Copy exactly the lines from the start of the material through the line with "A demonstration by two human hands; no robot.". Pictures stay out of the copy.

--

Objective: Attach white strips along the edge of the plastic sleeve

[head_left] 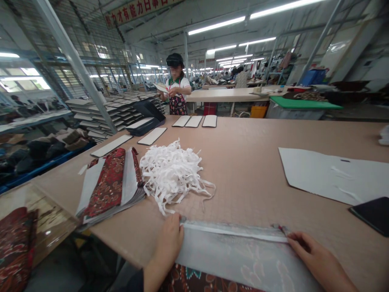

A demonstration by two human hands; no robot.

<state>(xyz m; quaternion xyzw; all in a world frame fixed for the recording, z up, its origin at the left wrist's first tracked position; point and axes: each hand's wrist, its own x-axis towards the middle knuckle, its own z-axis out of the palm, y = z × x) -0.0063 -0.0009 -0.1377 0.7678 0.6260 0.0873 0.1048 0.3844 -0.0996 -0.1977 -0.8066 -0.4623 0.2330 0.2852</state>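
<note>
A patterned fabric panel (221, 251), pale grey backing up, lies at the table's front edge in front of me. Along its far edge runs a white fabric strip (234, 231). My left hand (166, 240) is closed on the panel's left corner, where a small grey piece pokes out by the fingers. At the right end of the strip, my right hand (317, 257) pinches the panel's edge between thumb and fingers. Beyond my left hand sits a loose heap of white strips (172, 172). Left of it lies a stack of red-brown patterned fabric pieces (107, 188).
A large white board (331, 172) and a dark flat phone-like object (372, 215) lie on the right of the table (243, 162). Several white panels (194, 121) line its far side. Across the table a co-worker (178, 87) stands holding a panel.
</note>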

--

**Answer to the exercise:**
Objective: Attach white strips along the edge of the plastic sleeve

[head_left] 

A demonstration by two human hands; no robot.

With this, there is nothing more to the exercise.